FDA intends to issue a proposed rule on the UDI system by the end of 2009. Interested parties can submit written comments at www.regulations.gov until February 27, 2009. More information regarding the workshop is available at http://www.fda.gov/cdrh/meetings/021209workshop/.

(1) The Gray Sheet, Lawmakers Urge FDA to Require Unique Identification, May 14, 2007; The Gray Sheet, FDA and CMS Push, but Questions Linger Over Unique Device Identifiers, Oct. 30, 2006.

(2) The Gray Sheet, Lawmakers Urge FDA to Require Unique Identification, May 14, 2007.
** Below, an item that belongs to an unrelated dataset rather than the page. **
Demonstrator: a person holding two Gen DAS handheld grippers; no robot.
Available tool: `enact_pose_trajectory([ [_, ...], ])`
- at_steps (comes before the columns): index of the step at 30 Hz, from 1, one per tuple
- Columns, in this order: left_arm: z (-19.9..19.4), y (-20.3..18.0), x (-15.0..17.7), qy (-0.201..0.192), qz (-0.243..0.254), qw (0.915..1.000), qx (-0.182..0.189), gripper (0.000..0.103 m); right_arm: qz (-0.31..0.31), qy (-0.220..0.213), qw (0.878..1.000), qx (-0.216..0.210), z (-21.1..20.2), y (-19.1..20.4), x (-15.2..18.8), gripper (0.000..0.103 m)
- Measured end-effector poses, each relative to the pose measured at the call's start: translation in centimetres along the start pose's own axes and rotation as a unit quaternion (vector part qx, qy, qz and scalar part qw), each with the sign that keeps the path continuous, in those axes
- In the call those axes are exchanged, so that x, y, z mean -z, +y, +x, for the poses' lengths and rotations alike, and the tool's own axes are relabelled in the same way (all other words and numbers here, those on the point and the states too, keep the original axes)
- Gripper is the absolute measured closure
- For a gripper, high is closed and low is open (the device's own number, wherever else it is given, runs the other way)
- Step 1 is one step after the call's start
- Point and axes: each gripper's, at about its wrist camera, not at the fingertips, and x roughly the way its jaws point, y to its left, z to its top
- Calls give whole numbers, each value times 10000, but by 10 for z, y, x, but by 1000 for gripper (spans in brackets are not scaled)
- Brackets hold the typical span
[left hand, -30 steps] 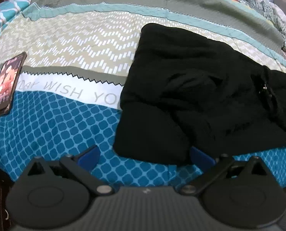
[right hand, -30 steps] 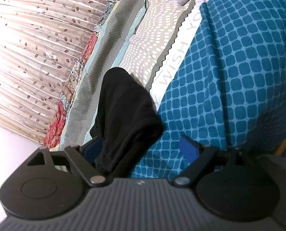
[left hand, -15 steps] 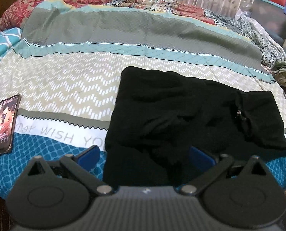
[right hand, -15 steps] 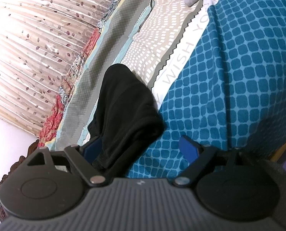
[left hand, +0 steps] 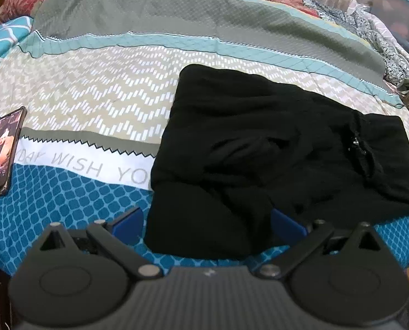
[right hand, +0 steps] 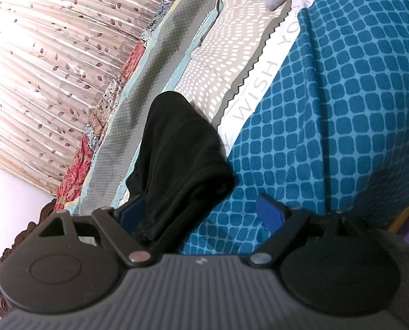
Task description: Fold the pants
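Since half a second ago my left gripper has tipped down and closer to the bed, so the black soft-fabric pants fill more of the centre and lower right of its view, while my right gripper has barely shifted. The pants lie folded into a thick bundle on the patterned bedspread of teal, beige and grey bands, their near edge at the bottom centre of the left view, between my spread blue fingers. My left jaws stand wide apart with the cloth between them but not pinched. In the right view the jaws are spread too, one corner of the bundle lying against the left finger at lower centre, nothing gripped. I judge the folding is far along and I am either squaring the bundle or setting up one last fold; next I would need to close on the near edge through all its layers so none slips. A smartphone with a lit screen lies at the left edge, well clear. No container shows in either view.
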Motion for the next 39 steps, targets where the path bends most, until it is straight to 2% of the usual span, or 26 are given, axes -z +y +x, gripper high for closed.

(3) FDA Unique Device Identification Public Workshop: February 12, 2009, available at: http://www.fda.gov/cdrh/ocd/udi/.

(4) Health News Daily, Hospital Groups Urge FDA to Move Quickly on Device ID Rule, April 14, 2008.

(5) The Gray Sheet, Lawmakers Urge FDA to Require Unique Identification, May 14, 2007; The Gray Sheet, Premier Hospital Group Will Require Standard Device Identification, July 28, 2008.

(6) The Gray Sheet, Lawmakers Urge FDA to Require Unique Identification, May 14, 2007.

(7) See 21 U.S.C. 360i(e).

(8) See 21 C.F.R. § 821; FDA, Medical Device Tracking: Guidance for Industry and FDA Staff, Aug. 15, 2008.

(9) FDA, Medical Device Tracking: Guidance for Industry and FDA Staff, Aug. 15, 2008.

(10) The Gray Sheet, RFID Tags Create Risks for Critical Care Equipment—Dutch Study, June 30, 2008; The Gray Sheet, Radio Interference? FDA Studies Potential RFID Impact on Implantables, March 24, 2008; The Gray Sheet, Will UDI Require RFID?, March 24, 2008.

(11) The Gray Sheet, Premier Hospital Group Will Require Standard Device Identification, July 28, 2008; Health News Daily, Hospital Groups Urge FDA to Move Quickly on Device ID Rule, April 14, 2008.

(12) The Gray Sheet, Premier Hospital Group Will Require Standard Device Identification, July 28, 2008.

(13) FDA Unique Device Identification Public Workshop: February 12, 2009, Welcome and Introduction Presentation, Jay Crowley, available at: http://www.fda.gov/cdrh/meetings/021209workshop/presentation-crowley.html.

(14) The Gray Sheet, Industry Groups Say Unique Device ID Requirements Should be Risk-Based, Feb. 16, 2009.